Jens meint: "So wie der Fußballer sich vermutlich an seine Fußballschuhe gewöhnt und die dann wechselt, wenn sie auseinander fallen, so gewöhnt man sich an den Tolley. Man muss die erst einspielen, dass die ein bisschen abgenutzt ist und nicht mehr ganz so glatt, damit man die auch griffiger halten kann."
Die Murmel-Weltmeisterschaft findet jedes Jahr am Karfreitag im englischen Flecken Tinsley Green statt. Vor dem Greyhound-Pub, einem der fünf Häuser, aus denen der ganze Ort besteht, wird jedes Jahr um den Weltmeistertitel gemurmelt.
"Dort ist eine Murmelplatte aus Beton, die ist auch schon uralt, das geht bis in die dreißiger Jahre zurück. Und am Ende ist das dort wie ein kleines Volksfest. Dort kommen Mannschaften hin, nur um Spaß zu haben und Bier zu trinken - und dort ist noch ein Barbecue aufgebaut -, einfach einen schönen Tag zu haben", sagt Jens. "Amerikaner sind sehr oft da und aus Europa kommen Holländer, Tschechen. Das ist aber von Jahr zu Jahr ein bisschen unterschiedlich."

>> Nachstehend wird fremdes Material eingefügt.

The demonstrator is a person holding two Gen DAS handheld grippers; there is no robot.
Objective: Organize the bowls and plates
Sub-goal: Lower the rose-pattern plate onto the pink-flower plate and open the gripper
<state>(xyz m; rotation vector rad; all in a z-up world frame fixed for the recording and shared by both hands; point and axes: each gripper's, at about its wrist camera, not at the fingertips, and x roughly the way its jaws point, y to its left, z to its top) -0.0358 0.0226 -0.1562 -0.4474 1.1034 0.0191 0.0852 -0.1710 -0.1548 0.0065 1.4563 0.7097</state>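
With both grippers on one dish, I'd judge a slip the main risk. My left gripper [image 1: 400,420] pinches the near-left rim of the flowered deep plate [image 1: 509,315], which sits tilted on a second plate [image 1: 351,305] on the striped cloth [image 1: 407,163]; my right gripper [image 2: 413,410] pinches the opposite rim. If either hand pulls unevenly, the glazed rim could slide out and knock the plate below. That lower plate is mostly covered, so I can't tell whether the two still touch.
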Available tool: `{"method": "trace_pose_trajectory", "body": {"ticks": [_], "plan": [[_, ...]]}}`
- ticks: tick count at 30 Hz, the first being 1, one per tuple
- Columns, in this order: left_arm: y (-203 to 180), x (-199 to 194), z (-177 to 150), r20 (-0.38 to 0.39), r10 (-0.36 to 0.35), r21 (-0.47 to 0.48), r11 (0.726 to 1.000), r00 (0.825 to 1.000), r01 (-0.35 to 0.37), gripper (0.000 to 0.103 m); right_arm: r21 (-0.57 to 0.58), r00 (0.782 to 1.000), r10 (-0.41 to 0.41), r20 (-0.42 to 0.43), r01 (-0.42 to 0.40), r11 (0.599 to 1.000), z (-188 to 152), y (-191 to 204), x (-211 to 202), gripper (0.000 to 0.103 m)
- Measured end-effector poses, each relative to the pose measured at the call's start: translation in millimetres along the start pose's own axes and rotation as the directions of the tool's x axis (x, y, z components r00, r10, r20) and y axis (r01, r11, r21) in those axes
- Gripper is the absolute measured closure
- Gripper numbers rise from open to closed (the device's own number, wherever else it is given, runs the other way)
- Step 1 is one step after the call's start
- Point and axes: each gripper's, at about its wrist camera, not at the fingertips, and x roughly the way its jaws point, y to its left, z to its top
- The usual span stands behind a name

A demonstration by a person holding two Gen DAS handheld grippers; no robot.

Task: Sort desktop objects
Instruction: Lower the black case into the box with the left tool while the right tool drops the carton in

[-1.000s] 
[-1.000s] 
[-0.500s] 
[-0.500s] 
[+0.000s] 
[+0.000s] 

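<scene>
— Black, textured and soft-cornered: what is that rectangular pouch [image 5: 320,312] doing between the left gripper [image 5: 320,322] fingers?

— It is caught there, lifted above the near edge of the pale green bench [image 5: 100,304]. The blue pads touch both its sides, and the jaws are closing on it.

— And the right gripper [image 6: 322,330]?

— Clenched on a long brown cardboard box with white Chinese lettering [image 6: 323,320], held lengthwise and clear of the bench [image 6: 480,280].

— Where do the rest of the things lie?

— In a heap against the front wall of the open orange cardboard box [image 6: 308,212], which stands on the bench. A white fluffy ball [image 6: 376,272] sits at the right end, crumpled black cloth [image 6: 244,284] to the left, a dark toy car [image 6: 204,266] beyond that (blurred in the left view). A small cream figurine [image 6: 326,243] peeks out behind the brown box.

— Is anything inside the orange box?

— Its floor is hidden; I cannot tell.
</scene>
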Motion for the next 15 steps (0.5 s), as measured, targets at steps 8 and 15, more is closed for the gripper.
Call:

Das echte Murmelflair gibt es nur in England
Wie beim Boxsport, so gibt es auch für das Murmeln verschiedene Verbände, die für sich in Anspruch nehmen, Weltmeisterschaften auszutragen. Doch sie konkurrieren nicht miteinander, denn es wird jeweils nach anderen Regeln gespielt. So richtet die französische Organisation Mondial Billes jedes Jahr im August das Weltfinale im Sandmurmeln an der französischen Atlantikküste aus. Teilnehmen dürfen Spieler, die sich über den jeweiligen Landestitel qualifiziert haben.
"Das nennt sich in Prag auch Weltmeisterschaft, aber Weltmeisterschaft in dieser einen Disziplin", sagt Chris. "Wir haben daran noch nie teilgenommen. Die Tschechen spielen das ähnlich wie das Deutsch Kuhlemurmeln. Ob sie den Namen Weltmeisterschaften verdienen, mag ich nicht beurteilen. Seit 1932 wird in England die WM ausgetragen."
Jens: "Wir haben dort schon sehr oft erfolgreich teilgenommen. Wir sind mittlerweile sechs mal Mannschaftsweltmeister, fünf mal der Chris, Einzel, die Susi hat das Fraueneinzel in einem Jahr mal gewonnen."
Für den Weltmeister gibt es nur einen einfachen Wanderpokal. Für jeden Zweitplatzierten Mannschaftskämpfer sponsert der Wirt des Greyhound-Pub jedoch einen Kasten Bier.
"Man redet ja so gerne von Tradition, von Traditionsvereinen", so Chris. "Und wenn man wirklich das traditionelle Murmeln, das Murmelflair erleben möchte, dann erlebt man das meiner Meinung nach ausschließlich in England."